### What is expected
Repeat what the lines below say, word for word, and skip every image.

### Information provided
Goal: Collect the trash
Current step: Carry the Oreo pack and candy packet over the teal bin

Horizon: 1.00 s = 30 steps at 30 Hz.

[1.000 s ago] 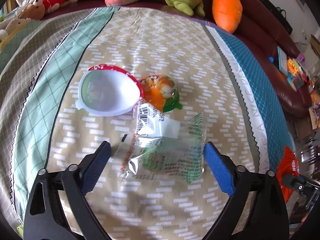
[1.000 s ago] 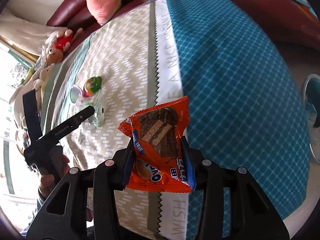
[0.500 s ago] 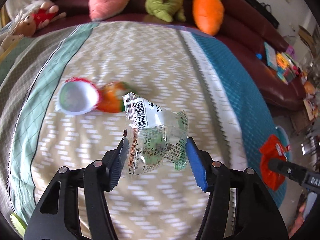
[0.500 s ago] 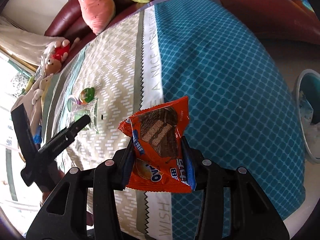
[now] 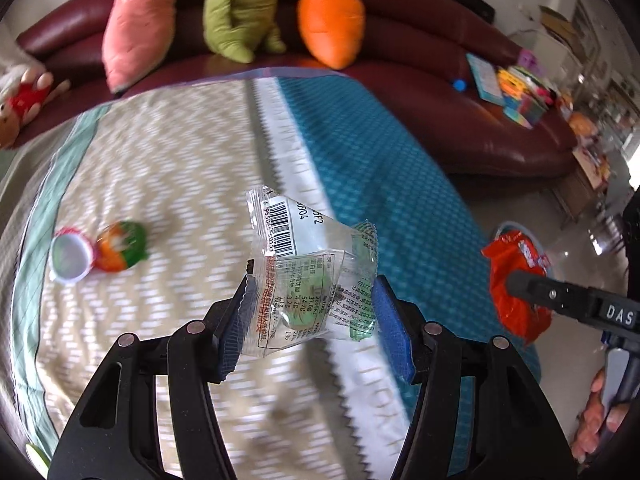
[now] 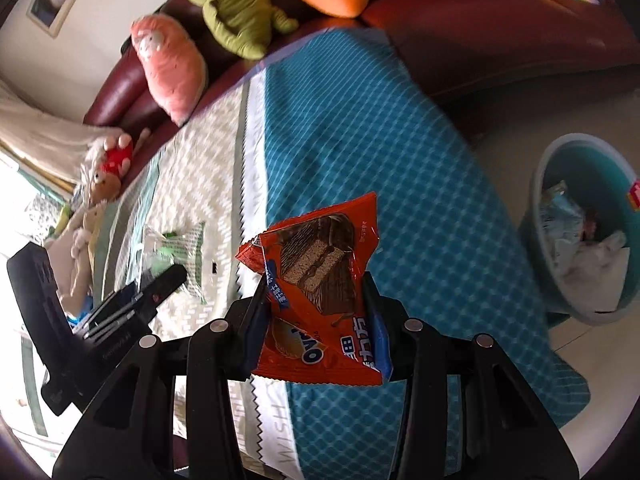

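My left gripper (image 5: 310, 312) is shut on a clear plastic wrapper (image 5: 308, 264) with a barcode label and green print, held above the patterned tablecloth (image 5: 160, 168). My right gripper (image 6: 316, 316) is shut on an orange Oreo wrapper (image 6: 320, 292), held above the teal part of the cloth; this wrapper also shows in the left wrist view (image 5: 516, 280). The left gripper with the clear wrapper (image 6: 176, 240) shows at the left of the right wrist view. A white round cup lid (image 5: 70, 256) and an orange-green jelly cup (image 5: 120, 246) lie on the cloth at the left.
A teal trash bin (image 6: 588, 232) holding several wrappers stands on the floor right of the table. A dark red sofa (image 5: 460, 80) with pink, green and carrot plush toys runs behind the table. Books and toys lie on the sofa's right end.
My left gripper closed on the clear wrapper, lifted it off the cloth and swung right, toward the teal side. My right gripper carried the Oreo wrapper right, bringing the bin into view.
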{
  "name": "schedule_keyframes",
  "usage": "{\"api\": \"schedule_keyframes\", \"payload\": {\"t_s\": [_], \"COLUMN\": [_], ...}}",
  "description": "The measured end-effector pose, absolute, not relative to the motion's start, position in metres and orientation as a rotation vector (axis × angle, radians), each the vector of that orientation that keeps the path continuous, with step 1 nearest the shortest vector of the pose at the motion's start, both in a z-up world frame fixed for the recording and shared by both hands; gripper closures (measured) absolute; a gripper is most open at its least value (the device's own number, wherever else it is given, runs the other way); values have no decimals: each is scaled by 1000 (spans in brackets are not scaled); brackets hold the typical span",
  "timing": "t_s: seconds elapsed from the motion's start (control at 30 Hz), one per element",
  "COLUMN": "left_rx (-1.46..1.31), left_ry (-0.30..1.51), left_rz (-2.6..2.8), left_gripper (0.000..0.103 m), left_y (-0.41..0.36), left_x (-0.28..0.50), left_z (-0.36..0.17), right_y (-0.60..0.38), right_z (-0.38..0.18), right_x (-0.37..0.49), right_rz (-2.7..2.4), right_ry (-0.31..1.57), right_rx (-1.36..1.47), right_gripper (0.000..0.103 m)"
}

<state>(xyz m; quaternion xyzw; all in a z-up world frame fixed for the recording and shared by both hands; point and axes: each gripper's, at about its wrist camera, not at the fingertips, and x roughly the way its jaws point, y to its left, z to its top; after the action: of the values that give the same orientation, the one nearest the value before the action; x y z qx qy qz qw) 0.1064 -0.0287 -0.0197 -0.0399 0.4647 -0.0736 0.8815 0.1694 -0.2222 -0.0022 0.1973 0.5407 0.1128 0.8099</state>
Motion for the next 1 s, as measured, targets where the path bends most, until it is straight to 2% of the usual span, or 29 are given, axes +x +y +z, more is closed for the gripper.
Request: {"api": "schedule_keyframes", "payload": {"t_s": [1.0], "left_rx": [135], "left_ry": [1016], "left_rz": [-436], "left_gripper": [42], "left_y": [-268], "left_x": [139], "left_z": [-25], "right_y": [-438], "right_z": [9], "right_x": [131], "right_rz": [-33], "right_ry": [984], "right_rx": [609], "right_gripper": [62]}}
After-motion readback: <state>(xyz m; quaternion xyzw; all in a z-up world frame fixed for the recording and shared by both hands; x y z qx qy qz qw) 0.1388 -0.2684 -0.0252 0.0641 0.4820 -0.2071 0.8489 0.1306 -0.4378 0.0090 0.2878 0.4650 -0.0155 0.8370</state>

### Reply to the exercise
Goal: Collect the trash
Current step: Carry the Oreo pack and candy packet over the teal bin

Horizon: 1.00 s = 30 steps at 30 Hz.

[1.000 s ago] 
[1.000 s ago] 
[0.500 s ago] 
[0.500 s ago] 
[now] 
[now] 

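My left gripper (image 5: 310, 312) is shut on a clear plastic wrapper (image 5: 308, 264) with a barcode label and green print, held above the patterned tablecloth (image 5: 160, 168). My right gripper (image 6: 316, 316) is shut on an orange Oreo wrapper (image 6: 320, 292), held above the teal part of the cloth; this wrapper also shows in the left wrist view (image 5: 516, 280). The left gripper with the clear wrapper (image 6: 176, 240) shows at the left of the right wrist view. A white round cup lid (image 5: 70, 256) and an orange-green jelly cup (image 5: 120, 246) lie on the cloth at the left.
A teal trash bin (image 6: 588, 232) holding several wrappers stands on the floor right of the table. A dark red sofa (image 5: 460, 80) with pink, green and carrot plush toys runs behind the table. Books and toys lie on the sofa's right end.
My left gripper closed on the clear wrapper, lifted it off the cloth and swung right, toward the teal side. My right gripper carried the Oreo wrapper right, bringing the bin into view.
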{
  "name": "schedule_keyframes",
  "usage": "{\"api\": \"schedule_keyframes\", \"payload\": {\"t_s\": [_], \"COLUMN\": [_], ...}}",
  "description": "The measured end-effector pose, absolute, not relative to the motion's start, position in metres and orientation as a rotation vector (axis × angle, radians), each the vector of that orientation that keeps the path continuous, with step 1 nearest the shortest vector of the pose at the motion's start, both in a z-up world frame fixed for the recording and shared by both hands; gripper closures (measured) absolute; a gripper is most open at its least value (the device's own number, wherever else it is given, runs the other way); values have no decimals: each is scaled by 1000 (spans in brackets are not scaled); brackets hold the typical span",
  "timing": "t_s: seconds elapsed from the motion's start (control at 30 Hz), one per element",
  "COLUMN": "left_rx (-1.46..1.31), left_ry (-0.30..1.51), left_rz (-2.6..2.8), left_gripper (0.000..0.103 m), left_y (-0.41..0.36), left_x (-0.28..0.50), left_z (-0.36..0.17), right_y (-0.60..0.38), right_z (-0.38..0.18), right_x (-0.37..0.49), right_rz (-2.7..2.4), right_ry (-0.31..1.57), right_rx (-1.36..1.47), right_gripper (0.000..0.103 m)"
}

<state>(xyz m; quaternion xyzw; all in a z-up world frame fixed for the recording and shared by both hands; point and axes: each gripper's, at about its wrist camera, not at the fingertips, and x roughly the way its jaws point, y to its left, z to its top; after the action: of the values that give the same orientation, the one nearest the value before the action; x y z qx qy qz qw) 0.1064 -0.0287 -0.0197 -0.0399 0.4647 -0.0736 0.8815 0.1694 -0.2222 -0.0022 0.1973 0.5407 0.1128 0.8099</state>
Motion for the next 1 s, as measured, targets where the path bends most, until it is straight to 2% of the usual span, or 29 are given, axes +x +y +z, more is closed for the gripper.
Request: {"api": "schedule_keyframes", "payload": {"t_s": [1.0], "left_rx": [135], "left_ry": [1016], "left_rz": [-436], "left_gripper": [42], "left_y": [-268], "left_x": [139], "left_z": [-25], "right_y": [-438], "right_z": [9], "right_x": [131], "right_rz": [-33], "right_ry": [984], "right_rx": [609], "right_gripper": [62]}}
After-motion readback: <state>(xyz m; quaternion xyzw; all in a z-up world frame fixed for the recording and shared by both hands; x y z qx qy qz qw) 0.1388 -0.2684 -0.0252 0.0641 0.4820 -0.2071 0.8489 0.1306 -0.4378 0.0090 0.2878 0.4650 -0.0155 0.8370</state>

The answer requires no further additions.